## EXERCISE GOAL
Find the word "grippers" in the listing, and copy out each line where it turns up.

## INFORMATION PROVIDED
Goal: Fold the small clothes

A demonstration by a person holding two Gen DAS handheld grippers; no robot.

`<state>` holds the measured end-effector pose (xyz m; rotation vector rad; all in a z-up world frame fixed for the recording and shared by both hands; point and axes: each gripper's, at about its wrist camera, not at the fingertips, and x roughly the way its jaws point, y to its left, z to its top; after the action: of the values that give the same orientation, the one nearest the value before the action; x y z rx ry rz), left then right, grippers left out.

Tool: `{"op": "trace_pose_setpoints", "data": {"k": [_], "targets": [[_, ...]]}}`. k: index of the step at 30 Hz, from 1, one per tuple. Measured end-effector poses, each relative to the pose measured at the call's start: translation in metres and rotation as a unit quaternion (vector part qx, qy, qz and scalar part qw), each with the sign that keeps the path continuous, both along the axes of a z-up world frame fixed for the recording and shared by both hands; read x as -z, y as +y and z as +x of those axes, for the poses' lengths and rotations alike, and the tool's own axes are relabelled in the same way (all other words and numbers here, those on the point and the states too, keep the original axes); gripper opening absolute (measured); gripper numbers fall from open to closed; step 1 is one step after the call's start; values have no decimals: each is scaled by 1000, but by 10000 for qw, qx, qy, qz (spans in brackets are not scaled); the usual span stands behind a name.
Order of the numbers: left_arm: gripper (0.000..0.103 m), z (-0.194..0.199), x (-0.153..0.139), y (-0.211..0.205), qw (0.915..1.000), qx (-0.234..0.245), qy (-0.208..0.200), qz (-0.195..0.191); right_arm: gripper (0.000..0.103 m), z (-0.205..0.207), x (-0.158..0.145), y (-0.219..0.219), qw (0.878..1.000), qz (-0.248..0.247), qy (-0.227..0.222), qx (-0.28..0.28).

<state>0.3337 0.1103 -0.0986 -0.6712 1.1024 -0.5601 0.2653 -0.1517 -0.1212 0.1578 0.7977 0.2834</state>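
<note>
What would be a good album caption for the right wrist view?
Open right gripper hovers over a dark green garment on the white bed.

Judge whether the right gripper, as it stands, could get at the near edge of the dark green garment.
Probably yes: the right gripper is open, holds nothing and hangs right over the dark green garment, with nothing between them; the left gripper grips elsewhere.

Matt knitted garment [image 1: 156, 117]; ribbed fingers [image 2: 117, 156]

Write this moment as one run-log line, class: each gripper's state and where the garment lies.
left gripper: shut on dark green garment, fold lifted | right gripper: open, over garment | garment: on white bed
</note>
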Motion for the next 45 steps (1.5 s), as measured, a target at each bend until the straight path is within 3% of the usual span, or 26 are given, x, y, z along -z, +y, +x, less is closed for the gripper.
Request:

## WRITTEN SOLUTION
A demonstration by a person holding two Gen DAS handheld grippers; no robot.
`<state>` holds the measured end-effector pose (xyz m; rotation vector rad; all in a z-up world frame fixed for the recording and shared by both hands; point and axes: each gripper's, at about its wrist camera, not at the fingertips, and x roughly the way its jaws point, y to its left, z to its top; after the action: of the values that give the same orientation, the one nearest the value before the action; x y z rx ry rz), left then right, grippers left out.

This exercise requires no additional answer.